Exercise aim — In exact form, please repeat the records from their opening line down to the line with "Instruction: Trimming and", including that line.
-- Dataset follows --
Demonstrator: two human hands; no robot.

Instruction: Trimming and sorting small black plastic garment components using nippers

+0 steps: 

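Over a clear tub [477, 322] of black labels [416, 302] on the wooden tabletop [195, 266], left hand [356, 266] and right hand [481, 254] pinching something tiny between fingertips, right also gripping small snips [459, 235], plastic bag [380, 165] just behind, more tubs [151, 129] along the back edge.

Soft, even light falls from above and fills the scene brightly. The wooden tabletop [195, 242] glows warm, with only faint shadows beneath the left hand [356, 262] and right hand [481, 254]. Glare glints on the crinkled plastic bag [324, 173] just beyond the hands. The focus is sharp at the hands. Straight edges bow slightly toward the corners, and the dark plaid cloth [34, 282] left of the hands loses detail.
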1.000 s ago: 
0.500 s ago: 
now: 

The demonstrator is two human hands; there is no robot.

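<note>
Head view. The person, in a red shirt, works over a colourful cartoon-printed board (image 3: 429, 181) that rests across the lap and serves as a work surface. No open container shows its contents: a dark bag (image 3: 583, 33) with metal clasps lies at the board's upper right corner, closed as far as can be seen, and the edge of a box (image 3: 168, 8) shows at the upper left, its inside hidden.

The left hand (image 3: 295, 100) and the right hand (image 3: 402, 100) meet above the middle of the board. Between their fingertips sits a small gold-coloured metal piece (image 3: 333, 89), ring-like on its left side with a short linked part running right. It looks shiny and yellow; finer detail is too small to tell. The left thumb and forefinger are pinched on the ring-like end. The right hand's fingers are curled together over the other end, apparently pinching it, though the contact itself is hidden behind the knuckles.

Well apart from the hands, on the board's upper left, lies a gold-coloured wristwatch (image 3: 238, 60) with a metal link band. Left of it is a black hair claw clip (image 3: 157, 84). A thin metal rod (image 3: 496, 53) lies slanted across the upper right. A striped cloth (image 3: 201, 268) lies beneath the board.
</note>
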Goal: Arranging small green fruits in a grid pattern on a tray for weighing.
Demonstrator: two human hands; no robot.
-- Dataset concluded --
Task result —
Demonstrator: two human hands; no robot.

Instruction: Trimming and sorting small black plastic garment components using nippers

No further answer is needed.